Fakultas Teologi Universitas Kristen Duta Wacana (UKDW) Yogyakarta mengundang tiga orang narasumber, salah satunya adalah Ayu Utami, novelis termasyur di Indonesia, untuk membedah buku “Bergulat di Tepian” pada hari Selasa, 21 Agustus 2019. Sebanyak dua ratus orang dari berbagai kalangan memenuhi Kapel Atas UKDW untuk mendengarkan kajian kritis dan turut mengulas buku karya Pdt. Daniel K. Listijabudi, Ph.D.
Pada kesempatan tersebut, Pdt. Daniel K. Listijabudi, Ph.D yang juga berprofesi sebagai dosen di Fakultas Teologi UKDW ini menjelaskan bahwa buku “Bergulat di Tepian” merupakan gubahan baru dari disertasi yang berhasil ia pertahankan di Vrije Universiteit Amsterdam, Belanda. “Buku ini menyandingkan teks dari dua tradisi religius yang berbeda yakni kisah antara Dewa Ruci dan Yakub di Yabok. Melalui buku ini, diharapkan dapat membuka kemungkinan dialog menuju saling pengertian, serta semangat membangun perdamaian untuk hidup bersama,” papar Pdt. Daniel.
Adapun tiga orang narasumber yang diundang untuk membedah buku tersebut adalah Ayu Utami, Pdt. Prof. E. Gerrit Singgih, Ph.D, dan Pdt. Robert Setio, Ph.D. Dalam pemaparannya, Ayu Utami mengatakan Pdt. Daniel dan dirinya memiliki persamaan dengan menggunakan Dewa Ruci sebagai salah satu sumber. “Beliau melakukan cross textual reading atau pembacaan silang teks sedangkan saya mengeksplesitkan struktur persilangan yang ada secara implisit dalam teks-teks Jawa,” katanya.
Lebih lanjut, Ayu Utami menuturkan bahwa Pdt. Daniel dapat membuktikan bahwa Kristianitas, melalui teologi, mampu bersikap terbuka secara total. Berani menjadi rentan dan berani diterangi oleh kultur lain sekaligus menerangi kultur lain. “Dengan demikian, isi buku ini dapat menghilangkan sifat kolonialis yang selama ini mengiringi gereja,” tuturnya.
Sementara itu, Prof. Gerrit mengungkapkan bahwa buku “Bergulat di Tepian” cepat menarik perhatian dari banyak orang, termasuk mereka yang berada di luar bidang teologi. Isinya mendalam dan merupakan hasil kerja keras dalam menguraikan dua literatur yang berbeda isi dan konteks, yang satu mengenai perjalanan seseorang menemui saudaranya yang telah dicuranginya di Israel kuno, sementara yang lain mengisahkan perjalanan seorang tokoh pahlawan mencari air hidup dan dicurangi oleh gurunya di Jawa kuno. “Saya setuju dengan Pdt.
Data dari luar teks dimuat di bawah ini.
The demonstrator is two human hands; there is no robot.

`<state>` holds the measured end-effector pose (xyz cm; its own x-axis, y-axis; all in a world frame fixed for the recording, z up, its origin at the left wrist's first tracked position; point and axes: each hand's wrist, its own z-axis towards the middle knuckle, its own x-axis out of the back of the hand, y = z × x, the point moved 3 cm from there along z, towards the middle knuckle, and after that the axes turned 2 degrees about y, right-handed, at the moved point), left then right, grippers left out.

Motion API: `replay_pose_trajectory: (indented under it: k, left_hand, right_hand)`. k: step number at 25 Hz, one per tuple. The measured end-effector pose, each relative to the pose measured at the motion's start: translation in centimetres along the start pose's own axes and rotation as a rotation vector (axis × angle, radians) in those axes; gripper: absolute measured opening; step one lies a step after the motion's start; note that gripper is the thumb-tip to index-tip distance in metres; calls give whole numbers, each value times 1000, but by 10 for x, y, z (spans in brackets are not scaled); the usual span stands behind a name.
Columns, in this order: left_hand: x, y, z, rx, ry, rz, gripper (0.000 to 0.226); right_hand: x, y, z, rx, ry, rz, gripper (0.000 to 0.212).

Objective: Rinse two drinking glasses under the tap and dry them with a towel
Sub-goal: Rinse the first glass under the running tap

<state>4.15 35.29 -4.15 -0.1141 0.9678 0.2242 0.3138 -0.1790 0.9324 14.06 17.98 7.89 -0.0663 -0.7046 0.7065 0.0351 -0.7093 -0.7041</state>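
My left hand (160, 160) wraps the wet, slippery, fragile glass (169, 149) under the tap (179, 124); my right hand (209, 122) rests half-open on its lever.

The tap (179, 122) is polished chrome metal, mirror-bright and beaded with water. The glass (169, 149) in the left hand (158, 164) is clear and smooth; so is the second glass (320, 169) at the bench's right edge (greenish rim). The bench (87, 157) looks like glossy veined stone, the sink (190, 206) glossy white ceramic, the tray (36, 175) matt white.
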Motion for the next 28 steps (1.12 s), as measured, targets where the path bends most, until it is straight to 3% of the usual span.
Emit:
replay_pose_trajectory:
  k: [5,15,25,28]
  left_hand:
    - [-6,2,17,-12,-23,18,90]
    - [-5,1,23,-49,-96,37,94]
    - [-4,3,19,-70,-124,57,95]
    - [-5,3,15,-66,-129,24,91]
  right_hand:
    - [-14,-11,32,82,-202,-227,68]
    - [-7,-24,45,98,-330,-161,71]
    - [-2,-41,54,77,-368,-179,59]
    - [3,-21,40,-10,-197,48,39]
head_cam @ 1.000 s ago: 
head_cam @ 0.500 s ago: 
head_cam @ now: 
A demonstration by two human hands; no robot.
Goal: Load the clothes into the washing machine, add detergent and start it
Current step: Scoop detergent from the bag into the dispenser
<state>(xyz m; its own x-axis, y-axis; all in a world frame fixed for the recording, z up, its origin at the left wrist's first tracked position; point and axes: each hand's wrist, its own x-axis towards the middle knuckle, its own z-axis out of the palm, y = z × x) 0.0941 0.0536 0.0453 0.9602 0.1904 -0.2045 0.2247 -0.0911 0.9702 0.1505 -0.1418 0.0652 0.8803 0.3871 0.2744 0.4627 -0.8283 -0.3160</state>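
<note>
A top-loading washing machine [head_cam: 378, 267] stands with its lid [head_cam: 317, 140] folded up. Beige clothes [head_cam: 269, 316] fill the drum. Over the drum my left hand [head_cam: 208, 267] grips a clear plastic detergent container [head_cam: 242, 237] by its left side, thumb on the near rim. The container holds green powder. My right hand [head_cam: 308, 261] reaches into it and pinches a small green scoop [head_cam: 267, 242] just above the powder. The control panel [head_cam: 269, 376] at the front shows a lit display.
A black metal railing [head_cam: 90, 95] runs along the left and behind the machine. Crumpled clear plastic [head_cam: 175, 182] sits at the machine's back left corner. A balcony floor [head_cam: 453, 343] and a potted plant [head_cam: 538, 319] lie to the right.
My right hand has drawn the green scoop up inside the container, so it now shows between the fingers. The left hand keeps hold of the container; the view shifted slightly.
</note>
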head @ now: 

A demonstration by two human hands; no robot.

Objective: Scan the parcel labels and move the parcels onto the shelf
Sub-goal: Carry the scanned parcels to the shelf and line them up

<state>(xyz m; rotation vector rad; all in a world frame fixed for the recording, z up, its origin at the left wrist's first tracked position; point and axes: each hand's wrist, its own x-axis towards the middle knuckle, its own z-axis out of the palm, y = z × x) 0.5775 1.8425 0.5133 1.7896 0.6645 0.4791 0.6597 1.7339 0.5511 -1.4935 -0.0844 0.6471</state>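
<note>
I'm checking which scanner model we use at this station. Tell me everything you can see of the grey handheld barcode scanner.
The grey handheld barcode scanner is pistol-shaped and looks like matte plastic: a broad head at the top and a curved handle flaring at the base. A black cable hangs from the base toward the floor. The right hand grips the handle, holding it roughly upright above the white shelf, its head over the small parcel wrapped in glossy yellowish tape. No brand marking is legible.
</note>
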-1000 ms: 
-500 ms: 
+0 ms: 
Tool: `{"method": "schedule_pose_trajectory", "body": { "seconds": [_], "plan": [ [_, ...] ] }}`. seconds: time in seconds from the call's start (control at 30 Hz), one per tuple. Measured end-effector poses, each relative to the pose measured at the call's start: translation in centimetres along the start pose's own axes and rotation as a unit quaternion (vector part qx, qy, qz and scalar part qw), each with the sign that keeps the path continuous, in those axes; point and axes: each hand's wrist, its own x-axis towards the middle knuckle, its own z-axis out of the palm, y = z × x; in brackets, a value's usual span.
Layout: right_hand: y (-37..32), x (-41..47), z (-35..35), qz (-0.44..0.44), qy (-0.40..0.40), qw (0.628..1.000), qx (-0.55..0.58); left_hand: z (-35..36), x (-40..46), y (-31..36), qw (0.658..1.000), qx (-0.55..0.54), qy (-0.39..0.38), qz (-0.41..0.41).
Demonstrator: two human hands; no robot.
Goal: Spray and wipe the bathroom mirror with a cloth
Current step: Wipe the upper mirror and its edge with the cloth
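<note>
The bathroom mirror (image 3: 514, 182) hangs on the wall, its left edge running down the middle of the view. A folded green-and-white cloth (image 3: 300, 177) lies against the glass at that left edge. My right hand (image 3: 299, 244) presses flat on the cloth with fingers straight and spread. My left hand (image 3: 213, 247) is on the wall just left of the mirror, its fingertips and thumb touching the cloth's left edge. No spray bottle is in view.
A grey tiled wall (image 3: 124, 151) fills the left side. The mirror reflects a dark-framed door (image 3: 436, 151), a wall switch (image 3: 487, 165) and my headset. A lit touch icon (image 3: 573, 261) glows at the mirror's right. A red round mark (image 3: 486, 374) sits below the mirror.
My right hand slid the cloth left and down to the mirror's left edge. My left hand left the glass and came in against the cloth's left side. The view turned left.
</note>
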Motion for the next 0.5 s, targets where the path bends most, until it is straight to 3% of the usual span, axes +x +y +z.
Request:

Daniel bahwa kisah Yakub di Yabok merupakan pengalaman mistik dalam mimpi atau penglihatan. Namun saya mengamati bahwa Pdt. Daniel masih memaknai sebuah pengalaman mistik dari kerangka pengalaman mistik Protestan, karena ada pola dosa yakni kesombongan Yakub, pergumulan, pertobatan, dan hidup baru,” ungkapnya.
Sedangkan Pdt. Robert memaparkan bahwa yang ditulis oleh Pdt. Daniel dalam bukunya merupakan hal yang cukup anti mainstream. Secara tidak langsung ia mengatakan bahwa hermeneutika, ilmu tentang interpretasi asas-asas metodologis, tidak lagi hanya berpusat ke sejarah, namun bisa berpusat ke pembaca. “Akan tetapi yang dilakukan oleh Pdt. Daniel dengan menyandingkan dan menyilangkan dua teks tersebut mengingatkan saya akan metode strukturalisme yang sempat meramaikan jagad tafsir Alkitab di tahun 1970-1980an. Beliau mengingatkan saya akan strukturalisme sebagai sebuah metode sekaligus ujungnya yaitu utopia. Dalam hal ini utopia itu adalah perdamaian. Sebagaimana yang kita baca dari ulasan Pdt. Daniel, baik kisah Dewa Ruci maupun kisah Yakub di Yabok berakhir dengan perdamaian,” paparnya.